The first leptonic neutral current event spotted with Gargamelle. It shows an incoming neutrino (not visible) arriving from below where it then interacts with an electron (visible track). The interaction radiates photons and then produces electron-positron pairs. Credit: CERN-EX-60100-1/ Kurt Riesselmann
Half a century ago, a series of tiny tracks in a bubble chamber at CERN changed the course of particle physics. The observation of "weak neutral currents", announced on 19 July 1973 by Paul Musset of the Gargamelle collaboration, suggested that the electromagnetic and weak forces are facets of a more fundamental electroweak interaction that ruled in the early Universe. Exploring this new sector of nature has been a core business of CERN ever since, leading to the discovery of the W and Z bosons in 1983 and culminating with the discovery of the Higgs boson in 2012.

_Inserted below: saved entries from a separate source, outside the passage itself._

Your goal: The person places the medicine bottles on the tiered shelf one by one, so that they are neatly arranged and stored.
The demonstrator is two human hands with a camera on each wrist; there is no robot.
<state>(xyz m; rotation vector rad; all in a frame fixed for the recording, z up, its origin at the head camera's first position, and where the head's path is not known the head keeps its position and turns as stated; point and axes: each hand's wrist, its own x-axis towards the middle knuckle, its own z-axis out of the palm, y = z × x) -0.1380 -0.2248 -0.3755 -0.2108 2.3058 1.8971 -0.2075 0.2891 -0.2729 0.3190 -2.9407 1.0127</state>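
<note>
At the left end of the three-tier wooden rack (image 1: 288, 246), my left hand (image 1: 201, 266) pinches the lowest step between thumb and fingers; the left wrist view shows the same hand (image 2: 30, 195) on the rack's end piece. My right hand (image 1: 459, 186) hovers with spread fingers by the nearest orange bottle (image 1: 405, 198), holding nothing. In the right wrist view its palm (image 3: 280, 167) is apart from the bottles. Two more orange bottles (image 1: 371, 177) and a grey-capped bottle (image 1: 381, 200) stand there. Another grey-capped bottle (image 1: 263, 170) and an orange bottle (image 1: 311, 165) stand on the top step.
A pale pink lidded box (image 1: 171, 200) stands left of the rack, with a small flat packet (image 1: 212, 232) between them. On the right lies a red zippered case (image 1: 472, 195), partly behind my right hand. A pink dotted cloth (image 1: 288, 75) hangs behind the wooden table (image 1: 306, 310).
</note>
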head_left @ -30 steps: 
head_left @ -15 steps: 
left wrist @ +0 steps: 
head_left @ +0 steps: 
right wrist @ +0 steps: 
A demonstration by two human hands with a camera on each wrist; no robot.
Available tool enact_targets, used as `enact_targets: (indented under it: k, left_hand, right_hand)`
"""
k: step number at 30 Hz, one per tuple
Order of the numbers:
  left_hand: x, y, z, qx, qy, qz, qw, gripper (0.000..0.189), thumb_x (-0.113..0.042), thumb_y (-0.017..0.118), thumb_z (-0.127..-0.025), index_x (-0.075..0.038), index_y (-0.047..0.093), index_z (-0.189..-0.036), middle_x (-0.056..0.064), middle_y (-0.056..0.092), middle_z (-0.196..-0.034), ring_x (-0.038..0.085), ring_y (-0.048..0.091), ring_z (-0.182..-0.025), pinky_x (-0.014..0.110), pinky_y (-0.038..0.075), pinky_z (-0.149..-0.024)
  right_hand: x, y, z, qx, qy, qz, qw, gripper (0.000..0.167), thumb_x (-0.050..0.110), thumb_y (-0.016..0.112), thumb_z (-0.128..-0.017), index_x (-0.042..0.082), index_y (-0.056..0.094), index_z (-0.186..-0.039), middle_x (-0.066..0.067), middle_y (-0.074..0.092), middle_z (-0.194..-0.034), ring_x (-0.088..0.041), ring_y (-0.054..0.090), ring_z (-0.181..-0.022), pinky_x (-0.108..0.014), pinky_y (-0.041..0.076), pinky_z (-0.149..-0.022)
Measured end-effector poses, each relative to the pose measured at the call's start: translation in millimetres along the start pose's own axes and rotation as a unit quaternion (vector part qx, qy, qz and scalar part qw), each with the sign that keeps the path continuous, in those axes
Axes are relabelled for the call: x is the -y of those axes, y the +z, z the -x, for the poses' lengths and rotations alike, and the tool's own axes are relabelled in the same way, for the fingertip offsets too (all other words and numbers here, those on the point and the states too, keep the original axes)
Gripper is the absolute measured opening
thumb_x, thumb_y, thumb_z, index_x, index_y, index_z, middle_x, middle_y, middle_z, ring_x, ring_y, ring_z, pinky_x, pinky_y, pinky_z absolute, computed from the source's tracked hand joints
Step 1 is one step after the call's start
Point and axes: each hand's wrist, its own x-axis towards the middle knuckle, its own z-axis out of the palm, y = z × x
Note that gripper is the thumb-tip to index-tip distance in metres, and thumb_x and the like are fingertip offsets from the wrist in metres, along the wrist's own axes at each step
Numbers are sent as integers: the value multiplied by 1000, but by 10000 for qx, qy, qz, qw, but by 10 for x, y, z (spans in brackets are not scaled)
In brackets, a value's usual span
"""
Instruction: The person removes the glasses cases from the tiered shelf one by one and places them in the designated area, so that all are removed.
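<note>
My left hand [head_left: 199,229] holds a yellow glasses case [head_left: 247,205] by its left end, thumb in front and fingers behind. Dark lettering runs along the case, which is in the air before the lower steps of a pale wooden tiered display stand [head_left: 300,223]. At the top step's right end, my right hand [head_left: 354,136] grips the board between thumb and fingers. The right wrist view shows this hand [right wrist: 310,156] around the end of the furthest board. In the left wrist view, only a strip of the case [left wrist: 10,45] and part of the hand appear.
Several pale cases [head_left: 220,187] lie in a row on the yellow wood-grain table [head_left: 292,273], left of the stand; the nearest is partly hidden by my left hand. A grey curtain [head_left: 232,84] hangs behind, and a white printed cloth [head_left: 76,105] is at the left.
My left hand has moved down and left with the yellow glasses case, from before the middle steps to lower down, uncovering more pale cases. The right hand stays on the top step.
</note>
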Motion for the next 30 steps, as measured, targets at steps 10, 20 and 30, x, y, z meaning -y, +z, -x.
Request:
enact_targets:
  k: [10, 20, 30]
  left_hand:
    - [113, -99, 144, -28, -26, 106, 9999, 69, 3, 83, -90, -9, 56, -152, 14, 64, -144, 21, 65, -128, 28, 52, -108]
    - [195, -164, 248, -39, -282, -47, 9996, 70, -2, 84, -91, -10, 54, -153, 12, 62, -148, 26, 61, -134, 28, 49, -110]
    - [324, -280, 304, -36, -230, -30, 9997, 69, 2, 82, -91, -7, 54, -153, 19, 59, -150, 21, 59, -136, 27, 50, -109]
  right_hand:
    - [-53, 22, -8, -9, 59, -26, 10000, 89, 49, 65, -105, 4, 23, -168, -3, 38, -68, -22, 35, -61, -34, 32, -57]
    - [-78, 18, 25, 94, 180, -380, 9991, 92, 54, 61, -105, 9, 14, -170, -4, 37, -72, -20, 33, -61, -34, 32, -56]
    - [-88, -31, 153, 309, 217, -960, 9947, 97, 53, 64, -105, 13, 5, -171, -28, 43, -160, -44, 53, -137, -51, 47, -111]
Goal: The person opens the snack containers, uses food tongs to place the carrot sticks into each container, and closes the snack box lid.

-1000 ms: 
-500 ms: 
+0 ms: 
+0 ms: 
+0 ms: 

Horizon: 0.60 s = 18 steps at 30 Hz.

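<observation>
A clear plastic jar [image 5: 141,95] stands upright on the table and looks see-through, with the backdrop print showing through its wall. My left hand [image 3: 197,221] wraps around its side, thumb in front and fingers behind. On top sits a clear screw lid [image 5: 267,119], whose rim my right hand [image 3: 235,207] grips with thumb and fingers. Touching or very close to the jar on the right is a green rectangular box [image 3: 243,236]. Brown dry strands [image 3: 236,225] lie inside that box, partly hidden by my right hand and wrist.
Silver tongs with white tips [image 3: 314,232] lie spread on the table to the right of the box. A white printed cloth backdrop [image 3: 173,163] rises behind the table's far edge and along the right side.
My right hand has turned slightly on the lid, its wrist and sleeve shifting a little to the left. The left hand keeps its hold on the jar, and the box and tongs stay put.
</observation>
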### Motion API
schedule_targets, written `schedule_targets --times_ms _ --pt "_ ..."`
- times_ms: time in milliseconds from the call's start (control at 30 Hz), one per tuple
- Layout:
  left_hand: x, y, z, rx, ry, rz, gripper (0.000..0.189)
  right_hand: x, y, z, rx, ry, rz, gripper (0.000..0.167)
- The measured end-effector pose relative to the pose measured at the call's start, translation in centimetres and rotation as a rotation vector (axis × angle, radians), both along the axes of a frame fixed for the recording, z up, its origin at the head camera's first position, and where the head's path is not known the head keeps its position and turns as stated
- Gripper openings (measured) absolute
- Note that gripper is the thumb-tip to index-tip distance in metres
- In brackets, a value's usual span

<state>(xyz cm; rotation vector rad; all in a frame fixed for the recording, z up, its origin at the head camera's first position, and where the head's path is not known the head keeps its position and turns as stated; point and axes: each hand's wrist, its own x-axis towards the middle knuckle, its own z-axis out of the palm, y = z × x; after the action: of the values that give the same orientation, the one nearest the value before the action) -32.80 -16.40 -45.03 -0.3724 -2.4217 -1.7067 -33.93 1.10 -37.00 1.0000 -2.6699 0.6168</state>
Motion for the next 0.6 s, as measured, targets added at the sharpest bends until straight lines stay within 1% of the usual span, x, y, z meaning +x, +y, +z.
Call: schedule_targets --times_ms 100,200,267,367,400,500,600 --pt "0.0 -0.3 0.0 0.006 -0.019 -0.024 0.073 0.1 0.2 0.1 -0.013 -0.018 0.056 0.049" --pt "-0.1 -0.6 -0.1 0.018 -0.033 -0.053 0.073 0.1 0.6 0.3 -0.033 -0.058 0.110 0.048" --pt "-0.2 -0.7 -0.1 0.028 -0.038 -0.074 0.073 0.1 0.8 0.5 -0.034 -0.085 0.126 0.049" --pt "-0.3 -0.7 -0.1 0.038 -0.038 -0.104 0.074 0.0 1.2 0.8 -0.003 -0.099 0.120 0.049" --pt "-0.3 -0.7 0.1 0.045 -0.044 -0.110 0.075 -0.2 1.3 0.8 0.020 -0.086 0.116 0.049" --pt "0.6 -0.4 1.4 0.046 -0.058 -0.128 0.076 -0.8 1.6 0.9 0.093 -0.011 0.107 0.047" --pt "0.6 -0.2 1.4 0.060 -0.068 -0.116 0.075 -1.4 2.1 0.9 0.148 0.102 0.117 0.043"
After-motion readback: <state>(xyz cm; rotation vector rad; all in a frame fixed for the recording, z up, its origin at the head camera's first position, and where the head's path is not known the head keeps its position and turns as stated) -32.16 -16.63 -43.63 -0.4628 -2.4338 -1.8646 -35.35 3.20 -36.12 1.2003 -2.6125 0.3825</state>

The weak force is one of the four fundamental forces of nature, responsible for crucial processes such as radioactive beta decay. Whereas the electromagnetic force was well understood as the result of neutral photons being exchanged between charged particles, the weak interaction was harder to cast in the language of quantum theory. In the 1960s, theorists posited that the weak interaction was mediated by massive versions of the photon: the charged W boson and the neutral Z boson, both inextricably tied up with the photon of electromagnetism. The W boson enabled weak interactions that involved a rearrangement of electrical charge, while the Z boson was how uncharged particles interacted via the weak force. While the former were already known to occur, the latter had never been seen before.
As physicists mastered the art of firing intense beams of neutrinos into detectors to study fundamental interactions, searches for neutral currents became possible. By the late 1960s André Lagarrigue of LAL Orsay had proposed the world's biggest bubble chamber, Gargamelle, named after a fictional giantess. The chamber was built by the École Polytechnique Paris in 1968 and assembled at one of the beamlines of CERN's Proton Synchrotron. Data taking started in 1970, with first results coming in shortly after. Reflecting the focus of experimentalists at the time, the search for neutral currents was placed only eighth in Gargamelle's top-ten physics goals.
Picking out experimental evidence for neutral currents from among numerous similar-looking events was not easy, especially with the technology of the time. Researchers needed to see both "leptonic" events (whereby a neutrino interacted with an electron in the dense gas Gargamelle was filled with) and "hadronic" events (whereby a neutrino was scattered from a proton or neutron). "I remember spending the evenings with my colleagues scanning the films on special projectors, which allowed us to observe the eight views of the chamber," recalls Gargamelle member Donatella Cavalli from the University of Milan, who was a PhD student at the time. "When the first leptonic event was found in December 1972, we were convinced that neutral currents existed."
Further data would reveal candidate hadronic neutral-current events, but it took time for the community to be convinced. Initially, the independent Harvard-Pennsylvania-Wisconsin-Fermilab experiment in the US confirmed Gargamelle's findings, but when they changed their experimental set-up, the tracks vanished. Only in 1974, after further analysis by both collaborations, was the existence of neutral currents universally accepted - leading to the award of the 1979 Nobel Prize in Physics to electroweak architects Sheldon Glashow, Abdus Salam and Steven Weinberg.
Gargamelle is now an exhibit in CERN's Van Hove Square, but physicists are still pursuing the path it opened . In providing the first evidence for electroweak theory, Gargamelle's results guided CERN to convert the Super Proton Synchrotron into a proton-antiproton collider powerful enough to enable the UA1 and UA2 collaborations to discover the W and Z bosons directly - a feat recognised by the award of the 1984 Nobel Prize in Physics to Carlo Rubbia and Simon van der Meer of CERN. During the 1990s, precision measurements of the W and Z bosons at the Large Electron-Positron collider confirmed important "quantum corrections" to electroweak theory (which, together with the theory of the strong force, quantum chromodynamics, makes up the Standard Model of particle physics). This guided physicists towards the discovery of the final piece of the electroweak jigsaw - the Higgs boson - at the Large Hadron Collider (LHC) in 2012, which led theorists François Englert and Peter Higgs to be awarded the 2013 Nobel Prize in Physics.
But the journey does not end there. As the LHC's ATLAS and CMS experiments continue to probe the Higgs boson and other mysterious sectors of the Standard Model at increasing levels of precision, physicists are investigating the feasibility of a successor collider at CERN - the proposed Future Circular Collider - that would go much further, opening the next chapter in electroweak exploration.